§ **WHAT YOU NEED TO DO**
Which lines of the listing below contain the word "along"? Copy each of them.

§ **DATA PROVIDED**
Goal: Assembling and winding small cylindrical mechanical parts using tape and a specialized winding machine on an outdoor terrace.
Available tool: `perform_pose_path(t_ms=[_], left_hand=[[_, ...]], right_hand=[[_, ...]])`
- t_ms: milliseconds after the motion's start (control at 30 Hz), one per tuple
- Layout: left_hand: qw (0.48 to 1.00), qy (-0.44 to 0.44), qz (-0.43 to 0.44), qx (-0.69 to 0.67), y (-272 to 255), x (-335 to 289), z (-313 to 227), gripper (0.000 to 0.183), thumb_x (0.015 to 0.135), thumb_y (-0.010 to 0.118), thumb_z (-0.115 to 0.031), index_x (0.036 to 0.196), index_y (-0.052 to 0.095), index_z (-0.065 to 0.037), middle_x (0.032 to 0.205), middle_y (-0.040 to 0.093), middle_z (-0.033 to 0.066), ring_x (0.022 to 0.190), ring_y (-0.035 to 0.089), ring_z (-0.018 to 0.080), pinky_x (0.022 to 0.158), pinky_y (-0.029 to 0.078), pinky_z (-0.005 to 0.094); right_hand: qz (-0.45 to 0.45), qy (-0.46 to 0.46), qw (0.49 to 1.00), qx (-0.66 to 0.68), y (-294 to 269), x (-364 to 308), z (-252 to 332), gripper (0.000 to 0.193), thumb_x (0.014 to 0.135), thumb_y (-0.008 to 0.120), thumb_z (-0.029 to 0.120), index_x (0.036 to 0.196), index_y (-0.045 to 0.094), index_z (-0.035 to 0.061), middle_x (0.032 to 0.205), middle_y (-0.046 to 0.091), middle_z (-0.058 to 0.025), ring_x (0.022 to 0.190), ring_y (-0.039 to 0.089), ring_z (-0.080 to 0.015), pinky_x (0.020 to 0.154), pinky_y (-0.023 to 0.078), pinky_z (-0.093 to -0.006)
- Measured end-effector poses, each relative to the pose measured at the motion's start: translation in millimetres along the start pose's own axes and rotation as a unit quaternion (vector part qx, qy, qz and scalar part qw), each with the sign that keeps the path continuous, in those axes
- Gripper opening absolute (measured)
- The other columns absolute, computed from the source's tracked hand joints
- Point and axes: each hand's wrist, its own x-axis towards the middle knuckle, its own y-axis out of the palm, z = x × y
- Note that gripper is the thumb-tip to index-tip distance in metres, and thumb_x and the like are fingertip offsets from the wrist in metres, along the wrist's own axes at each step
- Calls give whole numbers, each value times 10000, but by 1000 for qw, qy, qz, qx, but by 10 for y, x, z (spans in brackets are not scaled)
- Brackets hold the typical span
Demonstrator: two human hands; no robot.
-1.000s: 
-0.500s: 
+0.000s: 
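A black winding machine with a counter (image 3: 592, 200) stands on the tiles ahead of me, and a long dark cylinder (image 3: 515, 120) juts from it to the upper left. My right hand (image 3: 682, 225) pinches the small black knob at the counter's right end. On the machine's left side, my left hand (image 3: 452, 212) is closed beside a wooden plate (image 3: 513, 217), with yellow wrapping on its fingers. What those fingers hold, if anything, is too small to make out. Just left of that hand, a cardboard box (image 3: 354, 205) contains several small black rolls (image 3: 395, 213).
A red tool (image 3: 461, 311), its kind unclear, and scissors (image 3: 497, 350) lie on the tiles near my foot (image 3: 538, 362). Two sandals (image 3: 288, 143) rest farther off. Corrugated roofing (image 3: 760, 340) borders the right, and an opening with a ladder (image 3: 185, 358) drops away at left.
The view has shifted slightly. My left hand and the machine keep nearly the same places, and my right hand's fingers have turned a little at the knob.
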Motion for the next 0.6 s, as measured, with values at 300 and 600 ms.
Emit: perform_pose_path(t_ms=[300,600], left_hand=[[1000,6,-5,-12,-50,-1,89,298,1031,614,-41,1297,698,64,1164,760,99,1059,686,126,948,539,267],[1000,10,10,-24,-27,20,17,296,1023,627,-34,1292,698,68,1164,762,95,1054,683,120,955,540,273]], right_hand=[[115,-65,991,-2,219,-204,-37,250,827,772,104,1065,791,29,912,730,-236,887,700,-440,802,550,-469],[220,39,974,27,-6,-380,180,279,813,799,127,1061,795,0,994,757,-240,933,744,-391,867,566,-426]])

§ **SOLUTION BELOW**
- Measured end-effector poses, each relative to the pose measured at the motion's start: translation in millimetres along the start pose's own axes and rotation as a unit quaternion (vector part qx, qy, qz and scalar part qw), each with the sign that keeps the path continuous, in those axes
- Note that gripper is the thumb-tip to index-tip distance in metres, and thumb_x and the like are fingertip offsets from the wrist in metres, along the wrist's own axes at each step

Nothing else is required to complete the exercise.